## ACTION ITEM
Because the listing below is to be kept intact, restate all of it word for word.

## INFORMATION PROVIDED
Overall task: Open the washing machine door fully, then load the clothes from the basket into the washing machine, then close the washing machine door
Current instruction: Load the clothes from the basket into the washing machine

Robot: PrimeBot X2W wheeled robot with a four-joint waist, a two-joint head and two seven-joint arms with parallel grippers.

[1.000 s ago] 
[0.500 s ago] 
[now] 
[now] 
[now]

## TASK SOLUTION
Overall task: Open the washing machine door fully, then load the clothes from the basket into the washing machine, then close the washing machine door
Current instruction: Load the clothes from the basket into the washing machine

Robot: PrimeBot X2W wheeled robot with a four-joint waist, a two-joint head and two seven-joint arms with parallel grippers.

[1.000 s ago] 
[0.500 s ago] 
[now] 
[now] 
[now]

The response to this exercise is now finished.